Salt-cured meat

Salt-cured meat or salted meat, for example ham, bacon, or kippered herring, is meat or fish preserved or cured by salt or brine. Beef jerky also is involved in salt preservation. Salted meat and fish are commonly eaten as a staple of the diet in North Africa, Southern China, and in the Arctic where they are associated with nasopharyngeal cancer caused by infection by the Epstein-Barr Virus. One study hypothesizes that a covector is anaerobic bacteria found in salted fish.(not a verified study)

Because salting was the only widely available method of preserving food until the 19th century, salted meat was a staple of the mariner's diet in the Age of Sail. It was stored in barrels, and often had to last for months spent out of sight of land. The basic Royal Navy diet consisted of salted beef, salted pork, ship's biscuit, and oatmeal, supplemented with smaller quantities of peas, cheese and butter.

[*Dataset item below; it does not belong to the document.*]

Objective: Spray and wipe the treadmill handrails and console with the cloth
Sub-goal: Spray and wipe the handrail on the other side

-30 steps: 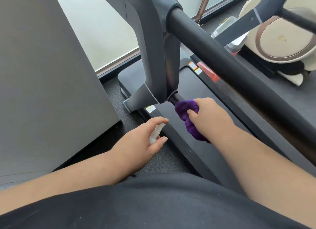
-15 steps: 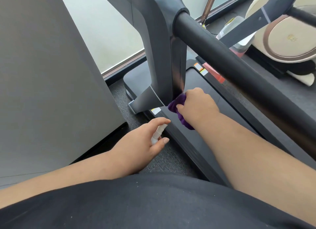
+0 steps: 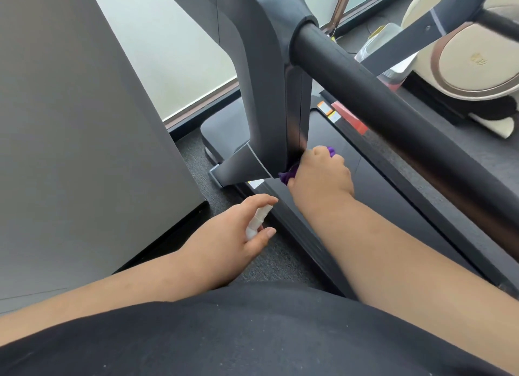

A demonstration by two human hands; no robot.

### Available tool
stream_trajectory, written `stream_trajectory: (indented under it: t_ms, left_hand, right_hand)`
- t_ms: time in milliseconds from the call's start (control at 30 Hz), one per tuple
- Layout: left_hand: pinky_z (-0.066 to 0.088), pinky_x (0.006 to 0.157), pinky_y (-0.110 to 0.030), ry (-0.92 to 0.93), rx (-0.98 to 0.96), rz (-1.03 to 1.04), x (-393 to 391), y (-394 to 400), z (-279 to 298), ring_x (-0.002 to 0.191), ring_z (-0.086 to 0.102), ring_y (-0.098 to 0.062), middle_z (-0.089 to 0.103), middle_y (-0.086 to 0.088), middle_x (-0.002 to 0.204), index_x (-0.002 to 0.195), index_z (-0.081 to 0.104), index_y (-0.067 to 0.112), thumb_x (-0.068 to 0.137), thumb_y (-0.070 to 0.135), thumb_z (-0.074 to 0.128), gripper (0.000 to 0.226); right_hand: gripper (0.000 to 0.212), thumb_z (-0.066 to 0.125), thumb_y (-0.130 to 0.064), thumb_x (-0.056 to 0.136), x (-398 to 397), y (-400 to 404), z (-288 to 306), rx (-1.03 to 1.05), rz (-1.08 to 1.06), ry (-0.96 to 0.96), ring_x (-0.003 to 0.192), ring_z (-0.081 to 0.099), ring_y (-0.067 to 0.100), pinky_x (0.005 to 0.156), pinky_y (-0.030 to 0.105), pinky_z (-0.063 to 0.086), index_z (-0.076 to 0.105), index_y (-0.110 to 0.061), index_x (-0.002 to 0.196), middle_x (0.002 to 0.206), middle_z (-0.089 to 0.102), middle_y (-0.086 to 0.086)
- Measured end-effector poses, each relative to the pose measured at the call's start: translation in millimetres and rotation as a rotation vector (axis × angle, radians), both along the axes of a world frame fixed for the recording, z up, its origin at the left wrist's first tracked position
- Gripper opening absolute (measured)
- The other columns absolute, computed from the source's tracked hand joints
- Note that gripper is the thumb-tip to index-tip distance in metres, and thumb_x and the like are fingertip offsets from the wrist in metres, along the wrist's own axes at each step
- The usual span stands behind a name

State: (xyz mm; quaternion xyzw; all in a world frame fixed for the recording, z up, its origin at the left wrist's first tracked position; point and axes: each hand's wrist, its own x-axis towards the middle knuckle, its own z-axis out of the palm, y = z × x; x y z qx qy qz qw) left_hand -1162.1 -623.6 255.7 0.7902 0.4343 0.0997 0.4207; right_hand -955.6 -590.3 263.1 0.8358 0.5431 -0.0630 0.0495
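A narrow strip of dark carpet floor (image 3: pixel 269 257) separates a tall grey panel (image 3: pixel 70 136) from the black treadmill deck (image 3: pixel 379 195). The thick black padded handrail (image 3: pixel 393 117) crosses overhead. The right hand (image 3: pixel 320 176) presses a bunched purple cloth (image 3: pixel 288 175) against the grey upright post (image 3: pixel 269 100), apparently at its base. The left hand (image 3: pixel 233 238) is closed around a small white spray bottle (image 3: pixel 257 222).

No text is legible from where I stand. The warning stickers (image 3: pixel 328 111) on the treadmill deck (image 3: pixel 331 139) show orange and white blocks only. The label (image 3: pixel 256 183) at the upright's base is blank-looking. The gold emblem (image 3: pixel 478 58) on the cream chair (image 3: pixel 463 66) is too small to read.
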Motion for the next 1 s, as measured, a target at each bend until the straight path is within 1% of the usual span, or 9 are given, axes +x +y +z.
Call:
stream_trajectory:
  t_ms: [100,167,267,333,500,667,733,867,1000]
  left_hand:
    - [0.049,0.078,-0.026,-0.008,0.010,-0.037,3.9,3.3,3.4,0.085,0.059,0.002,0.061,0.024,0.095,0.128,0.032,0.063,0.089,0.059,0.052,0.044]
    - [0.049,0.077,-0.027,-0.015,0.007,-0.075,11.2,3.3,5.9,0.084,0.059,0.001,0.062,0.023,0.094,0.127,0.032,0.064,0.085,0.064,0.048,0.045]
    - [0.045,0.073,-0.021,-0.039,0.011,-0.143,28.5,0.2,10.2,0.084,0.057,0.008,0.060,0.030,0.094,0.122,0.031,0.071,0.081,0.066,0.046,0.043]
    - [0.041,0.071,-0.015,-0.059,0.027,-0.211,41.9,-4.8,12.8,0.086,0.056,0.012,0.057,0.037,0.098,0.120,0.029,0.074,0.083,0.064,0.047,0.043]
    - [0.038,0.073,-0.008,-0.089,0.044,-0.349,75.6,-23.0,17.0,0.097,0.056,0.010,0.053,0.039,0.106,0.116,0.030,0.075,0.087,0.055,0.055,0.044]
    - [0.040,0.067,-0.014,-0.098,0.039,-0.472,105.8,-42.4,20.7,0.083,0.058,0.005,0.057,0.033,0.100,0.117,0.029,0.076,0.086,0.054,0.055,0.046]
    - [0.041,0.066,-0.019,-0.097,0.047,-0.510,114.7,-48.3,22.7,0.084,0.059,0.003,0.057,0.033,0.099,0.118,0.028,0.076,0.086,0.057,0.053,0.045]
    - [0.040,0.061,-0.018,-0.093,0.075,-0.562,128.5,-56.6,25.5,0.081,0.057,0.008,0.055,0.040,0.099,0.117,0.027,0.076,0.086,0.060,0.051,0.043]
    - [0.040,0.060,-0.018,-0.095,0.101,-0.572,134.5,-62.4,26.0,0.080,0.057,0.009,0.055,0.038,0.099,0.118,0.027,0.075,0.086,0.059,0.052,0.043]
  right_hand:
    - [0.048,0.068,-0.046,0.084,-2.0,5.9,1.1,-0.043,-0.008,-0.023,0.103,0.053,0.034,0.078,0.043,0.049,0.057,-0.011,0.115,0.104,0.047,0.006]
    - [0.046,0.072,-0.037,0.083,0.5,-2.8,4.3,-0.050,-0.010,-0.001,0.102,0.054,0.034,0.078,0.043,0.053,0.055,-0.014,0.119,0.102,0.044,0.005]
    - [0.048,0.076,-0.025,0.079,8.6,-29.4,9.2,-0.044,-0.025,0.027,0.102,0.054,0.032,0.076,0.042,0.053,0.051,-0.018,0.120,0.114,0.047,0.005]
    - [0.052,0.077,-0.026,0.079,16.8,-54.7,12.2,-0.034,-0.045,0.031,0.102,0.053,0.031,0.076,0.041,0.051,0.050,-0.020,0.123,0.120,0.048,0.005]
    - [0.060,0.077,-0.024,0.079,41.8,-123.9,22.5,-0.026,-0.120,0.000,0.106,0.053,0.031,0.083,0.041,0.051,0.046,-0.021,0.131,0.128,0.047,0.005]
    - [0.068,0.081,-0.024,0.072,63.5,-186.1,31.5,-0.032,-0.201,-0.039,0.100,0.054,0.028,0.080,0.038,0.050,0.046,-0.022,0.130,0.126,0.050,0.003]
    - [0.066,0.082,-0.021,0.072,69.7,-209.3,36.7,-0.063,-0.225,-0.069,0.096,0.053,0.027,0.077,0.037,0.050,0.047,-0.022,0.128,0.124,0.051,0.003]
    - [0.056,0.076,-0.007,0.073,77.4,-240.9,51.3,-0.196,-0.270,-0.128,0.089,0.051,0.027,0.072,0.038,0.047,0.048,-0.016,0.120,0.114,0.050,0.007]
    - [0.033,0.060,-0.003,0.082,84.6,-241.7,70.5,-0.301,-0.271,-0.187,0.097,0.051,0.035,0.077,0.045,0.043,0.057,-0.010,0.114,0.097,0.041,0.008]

Salt inhibits the growth of microorganisms by drawing water out of microbial cells through osmosis. Concentrations of salt up to 20% are required to kill most species of unwanted bacteria. Smoking, often used in the process of curing meat, adds chemicals to the surface of meat that reduce the concentration of salt required.

'Salt beef' in the UK and Commonwealth as a cured and boiled foodstuff is sometimes known as 'Corned beef' elsewhere, though traditional salt beef is different in taste and preparation. The use of the term corned comes from the fact that the Middle English word corn could refer to grains of salt as well as cereal grains.